Across the road we examine the most iconic of Fleet Street buildings, the Art Deco masterpiece in black glass that was the home of Express Newspapers. The Herald’s old Albion Street office in Glasgow was a copy of the Black Lubyanka and, before it closed, the smell of ink still rising from the hot presses in the morning, the rolls of newsprint arriving and the delivery vans speeding over the cobbles in the evening, provided a whiff of what Fleet Street must have been. The Express building still looks sleek and alluring, but McKillop reassures me it was a slum inside. The exterior is just a facade, part of the myth of journalism that makes up Fleet Street.

We go off-track down Bouverie Street, where the News of the World plied its trade. Down there is another of those endless alleys that connects to parallel streets.
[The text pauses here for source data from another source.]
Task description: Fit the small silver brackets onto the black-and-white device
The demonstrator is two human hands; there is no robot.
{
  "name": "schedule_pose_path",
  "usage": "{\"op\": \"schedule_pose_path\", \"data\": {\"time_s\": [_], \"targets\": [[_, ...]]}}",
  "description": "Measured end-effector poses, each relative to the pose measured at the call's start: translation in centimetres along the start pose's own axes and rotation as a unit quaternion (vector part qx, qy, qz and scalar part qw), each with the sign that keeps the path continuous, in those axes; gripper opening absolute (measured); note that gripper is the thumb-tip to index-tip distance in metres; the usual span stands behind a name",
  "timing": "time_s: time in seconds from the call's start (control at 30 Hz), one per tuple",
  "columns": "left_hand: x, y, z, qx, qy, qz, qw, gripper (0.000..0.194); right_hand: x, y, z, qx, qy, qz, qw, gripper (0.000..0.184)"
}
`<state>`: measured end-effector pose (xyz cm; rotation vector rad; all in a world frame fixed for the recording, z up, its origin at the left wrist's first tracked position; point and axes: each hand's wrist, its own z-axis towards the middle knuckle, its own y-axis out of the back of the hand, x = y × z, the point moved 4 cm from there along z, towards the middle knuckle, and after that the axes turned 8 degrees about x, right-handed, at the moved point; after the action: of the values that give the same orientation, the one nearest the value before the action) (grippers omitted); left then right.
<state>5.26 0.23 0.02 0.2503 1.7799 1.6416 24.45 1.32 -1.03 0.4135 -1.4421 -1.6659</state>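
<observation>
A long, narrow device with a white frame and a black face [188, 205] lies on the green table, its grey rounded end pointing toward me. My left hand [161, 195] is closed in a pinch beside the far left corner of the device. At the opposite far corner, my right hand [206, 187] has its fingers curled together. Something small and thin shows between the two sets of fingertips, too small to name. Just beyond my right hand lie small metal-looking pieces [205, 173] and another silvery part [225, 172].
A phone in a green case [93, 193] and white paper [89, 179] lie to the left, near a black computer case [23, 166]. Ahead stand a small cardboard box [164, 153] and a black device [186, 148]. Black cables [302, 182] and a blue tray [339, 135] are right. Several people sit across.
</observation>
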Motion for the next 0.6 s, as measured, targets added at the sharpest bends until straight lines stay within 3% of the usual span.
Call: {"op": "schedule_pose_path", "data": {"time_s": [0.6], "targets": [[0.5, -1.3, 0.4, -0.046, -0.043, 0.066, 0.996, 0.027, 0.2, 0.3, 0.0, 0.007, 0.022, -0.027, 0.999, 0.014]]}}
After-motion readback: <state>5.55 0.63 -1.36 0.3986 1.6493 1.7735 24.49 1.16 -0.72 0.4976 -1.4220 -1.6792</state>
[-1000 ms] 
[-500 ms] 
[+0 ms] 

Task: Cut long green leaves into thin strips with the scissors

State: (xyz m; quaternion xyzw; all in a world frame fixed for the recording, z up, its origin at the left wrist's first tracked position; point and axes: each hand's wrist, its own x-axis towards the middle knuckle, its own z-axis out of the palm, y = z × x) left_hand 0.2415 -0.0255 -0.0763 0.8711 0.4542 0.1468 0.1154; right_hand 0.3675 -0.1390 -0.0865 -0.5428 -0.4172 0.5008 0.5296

Somewhere round here, on Whitefriars Street, there was an old inn where that irascible Scot, James Boswell, later Dr Johnson’s biographer, managed to bed the actress Louisa Lewis after laying siege to her for the whole month of January 1763. Boswell’s London Journal in which all this, and much more is documented, puts lie to the myth that celebrity bonk-and-tells were a tabloid invention.

One of these passageways has been fantastically tiled with the entire history of Fleet Street from Caxton to the long goodbye. It makes for a diverting read on our way to Carmelite House, the old Mail building and the Harrow, a fine traditional pub with small, tiered drinking rooms that eventually lead to an upstairs restaurant.

It’s a delight to wander through and serves refreshing shandies away from the heat of the day.

After that we go to church, St Bride’s, the journalist’s church which has the inscriptions of some of the people McKillop worked with on the backs of the pews. We linger for a few moments at the Iraq War memorial in the east corner and then solemnly retire to the Old Bell, the traditional meeting point before and after funeral services in St Bride’s. The last time McKillop was here was for Arnold Kemp’s memorial service, the kindest of men and editor of the Herald during my stint at the paper.

In the churchyard he points out the City Golf Club, an entrance in a lane where journalists who’d never swung a four iron in their lives carried on drinking after the pubs closed for the afternoon. There were numerous private clubs with distinguished sounding names that provided after-hours drinking and a telephone number where errant journalists could be found.

Back across the road we have a quick shuffle around Peterborough Court, the former home of the Telegraph which lends its name still to the newspaper’s diary. It’s well after lunch by the time we finish our circular walk which takes us back to the eastern end of the street looking up at the polished clean facade of St Paul’s cathedral. There’s a plaque on the corner in the memory of Edgar Wallace, a reporter and founder of the company of newspaper owners. He was a famous writer, but he began as a reporter, a profession McKillop feels should still entail going outside the office to meet people who had experiences of what had happened. If that means going to the pub, then all the better, I say.

“It is the most honourable profession of all, “ he muses, reading the inscription on the Wallace plaque. “Look, it says here that he gave his heart to Fleet Street, “ chuckles McKillop. “Well, some gave their livers too.”